• **WHAT YOU SHOULD DO**
The required output consists solely of the lines from the top of the listing through the line containing "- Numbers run", transcribed exactly.

• **THE DATA**
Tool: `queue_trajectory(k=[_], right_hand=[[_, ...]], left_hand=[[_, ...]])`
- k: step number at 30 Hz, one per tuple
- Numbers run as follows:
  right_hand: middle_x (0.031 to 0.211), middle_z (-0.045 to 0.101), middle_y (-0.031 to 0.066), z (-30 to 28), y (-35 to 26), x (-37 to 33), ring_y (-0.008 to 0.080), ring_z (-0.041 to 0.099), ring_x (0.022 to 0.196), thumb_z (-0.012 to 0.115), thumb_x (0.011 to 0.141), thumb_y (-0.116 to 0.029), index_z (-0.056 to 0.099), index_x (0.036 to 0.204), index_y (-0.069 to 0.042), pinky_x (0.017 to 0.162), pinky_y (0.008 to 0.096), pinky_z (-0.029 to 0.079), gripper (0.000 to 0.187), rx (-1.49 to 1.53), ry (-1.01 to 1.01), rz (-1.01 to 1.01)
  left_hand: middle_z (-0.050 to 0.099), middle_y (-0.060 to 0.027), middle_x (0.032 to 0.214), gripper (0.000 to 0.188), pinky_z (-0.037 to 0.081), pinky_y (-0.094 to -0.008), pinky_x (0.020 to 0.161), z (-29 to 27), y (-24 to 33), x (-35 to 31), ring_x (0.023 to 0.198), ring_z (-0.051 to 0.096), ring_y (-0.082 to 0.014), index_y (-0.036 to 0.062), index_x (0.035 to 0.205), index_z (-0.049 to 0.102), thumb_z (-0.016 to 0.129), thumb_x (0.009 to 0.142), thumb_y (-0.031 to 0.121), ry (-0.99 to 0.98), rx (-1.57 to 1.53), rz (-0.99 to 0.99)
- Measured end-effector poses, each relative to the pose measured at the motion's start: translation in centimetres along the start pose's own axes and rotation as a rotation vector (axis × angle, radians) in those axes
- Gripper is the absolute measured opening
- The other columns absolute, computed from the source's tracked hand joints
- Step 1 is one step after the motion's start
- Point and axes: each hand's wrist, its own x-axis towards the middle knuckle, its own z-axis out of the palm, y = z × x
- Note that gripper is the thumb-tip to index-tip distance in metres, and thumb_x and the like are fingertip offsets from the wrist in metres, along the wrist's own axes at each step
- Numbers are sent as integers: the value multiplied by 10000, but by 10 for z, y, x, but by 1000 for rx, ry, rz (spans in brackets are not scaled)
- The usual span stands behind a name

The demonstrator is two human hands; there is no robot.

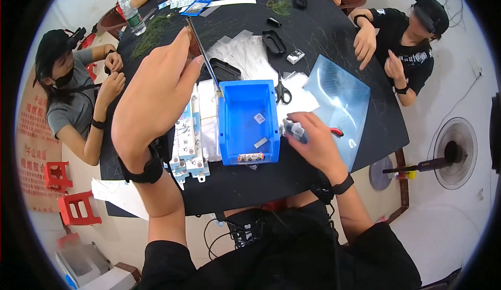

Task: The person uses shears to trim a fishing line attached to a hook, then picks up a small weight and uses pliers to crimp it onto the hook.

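Note:
My left hand is raised at the left of the blue plastic bin. Its thumb and fingers are closed on long metal tweezers, which slant down to the bin's far left corner. To the bin's right, my right hand pinches a small clear packet with dark contents and a white label. Inside the bin lie small white labels and, near its front wall, an orange-and-white label.
Printed cards lie left of the bin. Beyond it are clear bags, black cases and black scissors. A bluish clear sheet spreads at right. A bottle stands far left. Other people sit around the black table.

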Motion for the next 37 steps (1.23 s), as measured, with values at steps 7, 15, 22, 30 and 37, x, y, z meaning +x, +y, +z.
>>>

• **WORKED SOLUTION**
Tool: `queue_trajectory(k=[_], right_hand=[[_, ...]], left_hand=[[_, ...]])`
- k: step number at 30 Hz, one per tuple
- Numbers run as follows:

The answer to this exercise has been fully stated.